No "serious, long-term biographical research" - and what the hell was Posnanski doing by relaying 40 year old stories about all-you-can-eat salads, if not that? - was required to simply ask Paterno et al questions and record their answers. Posnanski showed virtually no interest in this; it's not that he was incapable as you continue to claim, but that he was disinterested.
The book he wrote WAS a defense of Paterno, despite his claim that he was merely compiling facts for the reader to decide.
I sense injuries. The data could be called "pain."
Learn, damn you. LEARN!
Paul Campos isn't just "a law professor". For years, I've strongly suspected he's a BBTF lurker, and possibly an active poster.
Care to explain why you've felt this way?
If Posnanski's work here is as loathsome as many seem to think it is, it should be easy to dismantle without unsupportedly accusing Posnanski of the greatest journalistic crime imaginable.
Exactly. That is one of Poz's problems. As Barra IIRC said, a huge number of people will turn the chapter titled "Sandusky" first. Nobody other than Black Shoe Diaries hardcores gives a damn about the '69 Orange Bowl or JoePa as a tyke in Brooklyn right now; people want to know What Paterno Knew and When He Knew it. Publishing Paterno right now is sort of like publishing a sympathetic bio of Richard Nixon in February of 1975,* and to the extent that people do care about Paterno's life, it would be in relation to his inaction WRT Sandusky.
And the food story...that is anecdotal. Anecdotes play a role in biography, but there is a lot more to biographical research than that. And, one could argue that deeper research would have lead Poz towards something being off with Sandusky even before the whistle blew (I am not arguing that, but one could IMO).
As to Poz being "incapable" of asking the tough questions, I have given my opinions about this already. Poz is a family friend and is by all accounts a very nice, mostly low-key guy; he was sitting at the man's table in his house while the man was dying. I expect that what we read is as tough as Poz wanted to get with Paterno, and Poz's purpose by his own account was neither to grill Paterno nor to judge him. So "incapable" is not exactly the right word. I would go with "ill-suited" for the task that he suddenly found at his hand.
* And just in case, yes, I get that what Nixon's guys did is nothing like serial child molestation. Hence the "sort of."
Wouldn't shock me. Posnanski already wrote lies about what Paterno knew back in November, which I've heard you're kind of not supposed to be doing as a journalist either.
Uh, it has been.
He's written in the past on sabermetrics, and there have been times in the past where I've seen ideas discussed in BBTF curiously pop up in Campos's stuff. He's also famously active in online discussion. He's very much a contrarian ####, I mean that as praise. He fits right in to the BBTF zeitgeist.

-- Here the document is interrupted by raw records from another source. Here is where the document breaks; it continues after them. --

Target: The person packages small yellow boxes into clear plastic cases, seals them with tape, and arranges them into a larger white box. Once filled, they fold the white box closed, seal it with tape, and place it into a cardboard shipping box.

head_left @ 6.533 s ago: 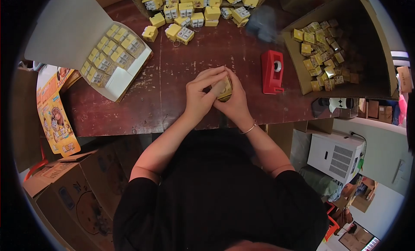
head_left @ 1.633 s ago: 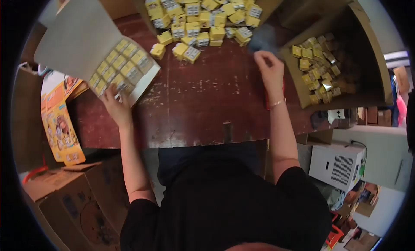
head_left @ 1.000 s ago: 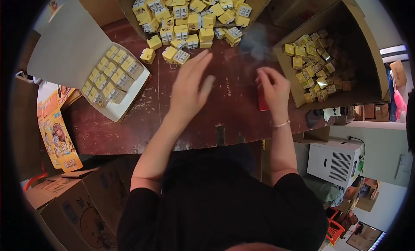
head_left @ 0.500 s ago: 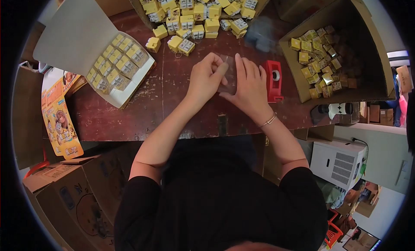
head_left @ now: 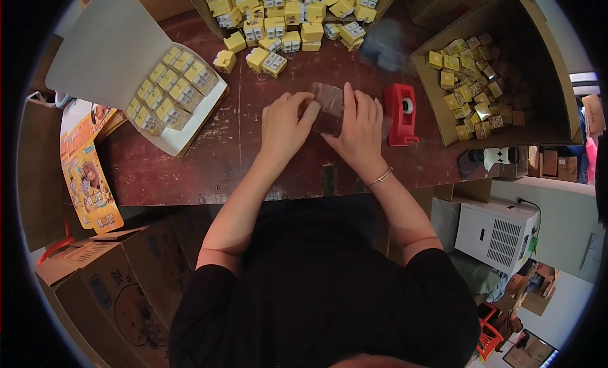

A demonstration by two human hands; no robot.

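Observation:
A clear plastic box [head_left: 329,101], see-through enough to show the red table behind it, is held between my hands just above the tabletop. My left hand [head_left: 283,128] closes on its left side, with thumb and fingertips pinching the edge. Around the right side goes my right hand [head_left: 360,124], thumb low and fingers stretched along the plastic. Just right of that hand stands a red tape dispenser [head_left: 401,118] with a roll of tape in it.
A white carton [head_left: 201,119] with rows of clear-boxed yellow items sits left. Yellow-and-white block keychains [head_left: 274,64] spill from a cardboard box behind. Another cardboard box [head_left: 437,114] at right holds small yellow packs [head_left: 472,89]. A blurred bluish clear object [head_left: 386,45] lies near it.
The clear plastic has gone from flat-looking to an opened-out box shape. My left hand has moved left and slightly down, and my right hand shifted a little left.

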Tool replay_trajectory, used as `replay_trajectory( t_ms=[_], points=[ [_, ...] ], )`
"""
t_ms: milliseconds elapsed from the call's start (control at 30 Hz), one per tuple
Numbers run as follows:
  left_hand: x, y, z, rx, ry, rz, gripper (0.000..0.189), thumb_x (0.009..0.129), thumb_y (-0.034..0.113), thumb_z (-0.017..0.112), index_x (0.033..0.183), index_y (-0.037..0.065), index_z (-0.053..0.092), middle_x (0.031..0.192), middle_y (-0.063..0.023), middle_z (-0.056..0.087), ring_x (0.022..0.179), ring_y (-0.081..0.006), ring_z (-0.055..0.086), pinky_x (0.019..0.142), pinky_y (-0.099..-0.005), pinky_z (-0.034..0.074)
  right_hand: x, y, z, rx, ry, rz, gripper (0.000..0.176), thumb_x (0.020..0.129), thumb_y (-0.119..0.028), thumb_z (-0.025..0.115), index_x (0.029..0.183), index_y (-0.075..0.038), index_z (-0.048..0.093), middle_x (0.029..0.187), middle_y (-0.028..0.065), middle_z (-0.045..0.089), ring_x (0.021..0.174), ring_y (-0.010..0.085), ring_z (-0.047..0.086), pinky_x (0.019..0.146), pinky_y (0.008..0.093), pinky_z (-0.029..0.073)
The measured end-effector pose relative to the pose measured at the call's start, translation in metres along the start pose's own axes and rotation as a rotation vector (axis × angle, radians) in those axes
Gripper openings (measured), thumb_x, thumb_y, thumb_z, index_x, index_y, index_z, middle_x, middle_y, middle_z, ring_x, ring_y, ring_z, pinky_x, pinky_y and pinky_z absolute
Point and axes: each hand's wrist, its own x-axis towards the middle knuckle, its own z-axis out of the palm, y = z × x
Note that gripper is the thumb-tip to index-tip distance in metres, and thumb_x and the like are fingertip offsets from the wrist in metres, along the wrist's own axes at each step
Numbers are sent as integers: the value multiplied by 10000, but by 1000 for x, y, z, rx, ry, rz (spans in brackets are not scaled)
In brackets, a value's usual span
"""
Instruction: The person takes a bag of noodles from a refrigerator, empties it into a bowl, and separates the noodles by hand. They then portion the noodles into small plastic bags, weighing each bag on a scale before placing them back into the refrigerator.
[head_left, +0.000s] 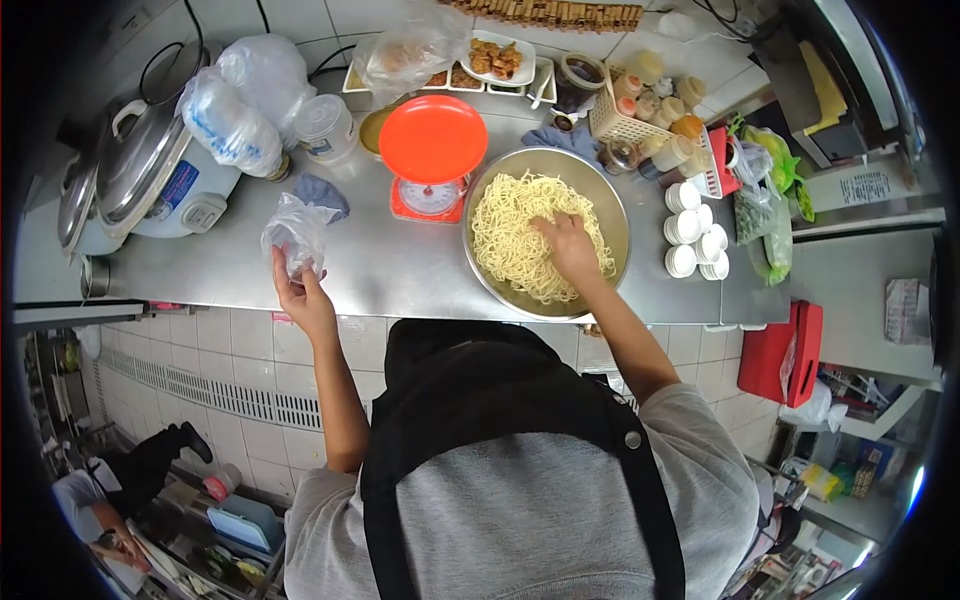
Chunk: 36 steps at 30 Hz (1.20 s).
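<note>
My left hand (302, 300) is closed on the lower part of a clear plastic bag (297, 232), raised near the front edge of the steel counter. To the right stands a large metal bowl (622, 230) filled with yellow noodles (520, 240). My right hand (568, 245) reaches into the bowl, its fingers curled into the noodles and the fingertips partly buried. Between the two hands, behind them, is a kitchen scale (430, 197) with a round orange pan (433, 140). A blue cloth (322, 194) lies behind the plastic bag.
Rice cookers (150, 180) and stuffed plastic bags (240, 110) stand at the left. Sauce bottles in a basket (630, 120) and stacked white cups (690, 230) are on the right. A plate of fried food (497, 60) sits at the back. Another person (110, 500) is at lower left.
</note>
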Motion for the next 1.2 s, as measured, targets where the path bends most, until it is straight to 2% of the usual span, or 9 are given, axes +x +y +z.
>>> replay_trajectory(
  t_ms=[333, 533, 600, 700, 767, 800, 867, 1067, 1200],
  points=[
    [12, 6, 17, -58, -30, 52, 528, 877, -23, 480, 1383, 42, 348, 1335, -124, 440, 987, -179, 570, 676, -263, 535, 18, 12, -176, 274, 190, -135, 387, 559, -23, 654, 931, -124, 615, 887, 79, 602, 853, 308, 582, 740, 344, 499],
    [10, -6, 15, -63, -50, 22, 527, 881, -3, 493, 1386, 52, 350, 1334, -125, 445, 999, -186, 569, 680, -264, 536, 18, 20, -141, 412, 195, -229, 292, 624, -8, 639, 911, -61, 620, 920, 120, 603, 901, 301, 597, 796, 337, 483],
    [10, -8, 13, -54, -59, -9, 527, 881, 2, 496, 1386, 54, 352, 1334, -123, 448, 1004, -186, 567, 684, -265, 536, 13, 16, -127, 449, 215, 17, 268, 660, -10, 638, 923, -64, 636, 967, 123, 623, 922, 297, 608, 812, 348, 481],
    [10, -6, 16, -41, -70, -30, 528, 880, 2, 498, 1385, 56, 354, 1334, -118, 450, 1010, -182, 563, 687, -266, 534, 5, -3, -95, 444, -274, 308, 227, 698, -78, 659, 925, -79, 663, 1044, 108, 628, 942, 272, 611, 774, 349, 503],
    [10, -7, 20, -48, -90, -24, 527, 879, -2, 495, 1384, 56, 355, 1334, -117, 449, 1009, -178, 561, 690, -264, 532, -15, -9, -34, 250, -130, -126, 249, 746, -122, 628, 993, -120, 653, 1086, 123, 611, 940, 286, 604, 736, 358, 520],
    [10, -7, 22, -52, -107, -23, 526, 878, -5, 491, 1383, 55, 356, 1334, -115, 449, 1008, -174, 559, 693, -262, 531, -25, -22, -16, 251, -126, -121, 249, 746, -122, 628, 993, -120, 653, 1086, 123, 611, 940, 286, 604, 736, 358, 520],
    [8, -7, 27, -62, -127, -20, 529, 876, -13, 485, 1383, 56, 356, 1336, -114, 445, 1006, -169, 557, 696, -259, 529, -36, -45, 5, -288, -81, -80, 290, 791, -122, 562, 1073, -164, 618, 1043, 146, 598, 911, 317, 595, 703, 375, 528],
    [5, -8, 35, -102, -185, -38, 536, 867, -37, 467, 1383, 51, 355, 1342, -112, 431, 1005, -157, 549, 705, -255, 524, -4, -13, 14, -41, -115, -104, 343, 784, -80, 523, 1112, -157, 589, 879, 156, 560, 867, 321, 595, 671, 387, 531],
    [6, -4, 30, -82, -160, 1, 535, 869, -36, 470, 1384, 46, 350, 1348, -112, 428, 1010, -166, 553, 701, -257, 526, 17, -8, -59, 244, -114, -17, 465, 615, 83, 565, 1042, -88, 632, 1008, 134, 605, 959, 321, 581, 853, 374, 485]
  ],
)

He relinquished his claim to ethical high ground as a journalist with this work product. If he hasn't - if someone can carry on in such a disgusting fashion for the better part of a year as he has and spit out this book and suffer no consequences - then I don't know what we're all doing.
What consequences are you looking for?
And before you get me involved in a debate, I agree Poz screwed the pooch, and very badly, on this one. I just found that turn of phrase you used to be very interesting. Are these the consequences, the lost of respect of former fans (not that you were that), the loss of reputation? Or were you looking for something more punative?
I thought I made that clear. "[F]orfeit one's right to be given the benefit of the doubt as to journalistic ethics."
That is, after all, what CFBF complained about in post 58. He seemed aghast that people could possibly accuse Posnanski of lying - despite the fact that Posnanski already lied in November.
You believe he lied. As others have pointed out in other threads, there are explanations for his initial statements that, while not flattering, do not conclude that he lied.
Fair enough.
Oh, so it's Harvey. :)
Did he go to Johnny Pesky's funeral?
Also, he tends to sprinkle his writings with phrases like "& Mike Crudale" & "he should have his children taken away."